Sadly, there are times when one parent seeks to harm the other by undermining or even destroying the other’s relationship with the child. This is known in family law as parental alienation.

Examples of Parental Alienation

The dictionary defines “alienate” as causing someone to be isolated. Parental alienation refers to one parent isolating a child from the other parent through words or conduct. Aside from the harm to the victimized parent, alienation causes lifelong psychological damage to many children. It is child abuse. Below are some of the forms it can take.

Disparagement

Disparagement means making critical or negative comments about the other parent. Examples include telling the child that the other parent is to blame for the divorce or separation, telling the child details of a custody battle or simply “I am a good parent, your father is a bad one.” One parent may even say that the other no longer loves the child.

Allowing others, often grandparents or siblings, to make these sorts of negative comments in a child’s presence can also be considered disparagement.

Undermining Authority

Parental alienation can also occur when one parent undermines the authority of the other. In the best case, the parents share equally in decisions about the child’s education, safety and general welfare. They require the child to follow the joint decisions; they present a united front on issues involving the child’s upbringing.

Undermining of authority occurs when one parent contradicts or ridicules one of these decisions. Say, for example, the parents agree on a 10 PM curfew for the child. Unbeknownst to the mother, the father extends this to midnight when the son or daughter is with him.

This sort of contradiction encourages him to play one parent off against the other. As with all forms of alienation, this mixed message can adversely affect how the child interacts with the outside world.

“Parentification”

Parentification is the act of allowing the child to make decisions when he is not old or mature enough to do so responsibly. The classic case is allowing a young child to decide whether to visit the noncustodial parent, but other examples include allowing the child to choose between doing homework or playing video games or decide what time to go to bed.

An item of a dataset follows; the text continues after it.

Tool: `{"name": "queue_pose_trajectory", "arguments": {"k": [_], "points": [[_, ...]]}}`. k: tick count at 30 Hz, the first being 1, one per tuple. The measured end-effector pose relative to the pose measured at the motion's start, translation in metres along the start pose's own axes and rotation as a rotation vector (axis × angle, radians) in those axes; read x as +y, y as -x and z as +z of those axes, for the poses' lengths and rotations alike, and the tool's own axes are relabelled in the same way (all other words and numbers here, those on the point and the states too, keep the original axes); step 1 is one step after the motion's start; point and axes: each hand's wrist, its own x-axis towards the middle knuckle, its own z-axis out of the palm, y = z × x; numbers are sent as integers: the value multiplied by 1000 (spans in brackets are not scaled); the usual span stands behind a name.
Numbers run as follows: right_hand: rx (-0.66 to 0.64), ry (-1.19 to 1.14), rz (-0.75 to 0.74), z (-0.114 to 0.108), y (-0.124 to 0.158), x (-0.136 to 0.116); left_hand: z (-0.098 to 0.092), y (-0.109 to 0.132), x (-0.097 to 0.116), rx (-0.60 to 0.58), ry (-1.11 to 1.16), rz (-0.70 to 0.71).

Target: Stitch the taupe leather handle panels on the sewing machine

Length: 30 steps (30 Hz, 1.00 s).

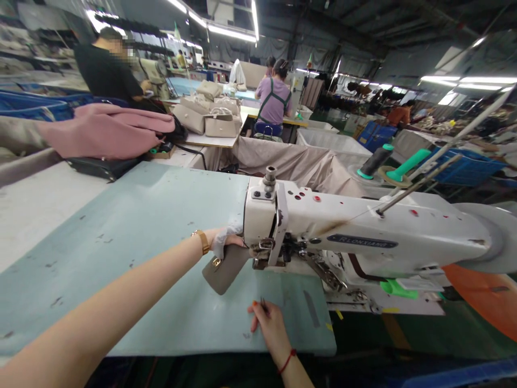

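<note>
Our left hand (231,237), with a gold-strapped watch (201,241) on its wrist and a white wrapping (221,242) around it, is closed on a taupe leather bag flap (225,270). The flap carries a gold-coloured metal fitting (216,262), and its far end runs in under the presser foot (264,254) of a white industrial sewing machine (363,223), just ahead of that hand. Our right hand (270,327) rests nearer us on the pale green surface (169,318), half curled and pinching a thin dark sliver (263,305), too small to name. A red string bracelet (287,362) circles its wrist. Beyond our hands, behind the machine, stands a black thread cone (375,160). Farther ahead, a co-worker in a purple top (274,101) sits near a table of beige handbags (210,116), while pink fabric (105,132) lies well off to the left of our hands.
</note>
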Motion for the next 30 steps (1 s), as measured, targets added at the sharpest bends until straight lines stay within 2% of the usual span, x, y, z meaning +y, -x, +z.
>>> {"name": "queue_pose_trajectory", "arguments": {"k": [4,7,9,14,18,30], "points": [[6,-82,-14,-10,-7,-20,4,17,-35,-34,76,-134],[24,-155,-37,-12,-22,-40,12,26,-56,-23,206,-139],[30,-191,-56,-10,-32,-53,15,27,-63,-12,259,-129],[49,-232,-89,2,-44,-67,12,23,-61,-38,288,-176],[81,-262,-103,7,-41,-65,11,22,-61,-76,225,-164],[76,-269,-126,9,-31,-63,16,25,-63,-37,272,-96]]}}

Parentification is typically part of a pattern of undermining authority. By giving the child more freedom, no matter how inappropriate, the parent signals the child that he is the better and more loving parent T

Parental Substitution

As the name suggests, parental substitution occurs when by words or actions a parent leads the child to believe that someone other than the other parent has the same authority as mom or dad.

The classic case is when a divorced or separated parent enters into a relationship with a new partner. If it’s not otherwise made clear to the child, he can come to believe that the new partner has the same authority as his “real” mother or father. Parental substitution can be encouraged by an act as simple as telling the child to call the new partner “mom” or “dad.”

It’s important to distinguish situations in which one parent abandons the child. In these cases, it may be perfectly appropriate for a third party (often a grandparent) to step into the role of parent. This is not alienation.

Proving Parental Alienation

As with any dispute between parents that they can’t work out by themselves, a parent who believes that the mother or father is doing things that are causing parental alienation should consult with an experienced family law attorney.

A single disparaging remark is unlikely to be considered alienation. Showing a pattern of misbehavior is critical. Keep a written record of when the misconduct occurred. Statements by third party witnesses, such as a babysitter or housekeeper, about the alienating behavior can also help a great deal.

Ultimately, you will need to persuade a judge that it’s necessary to make changes in the other parent’s conduct in order to protect the child from lasting emotional harm.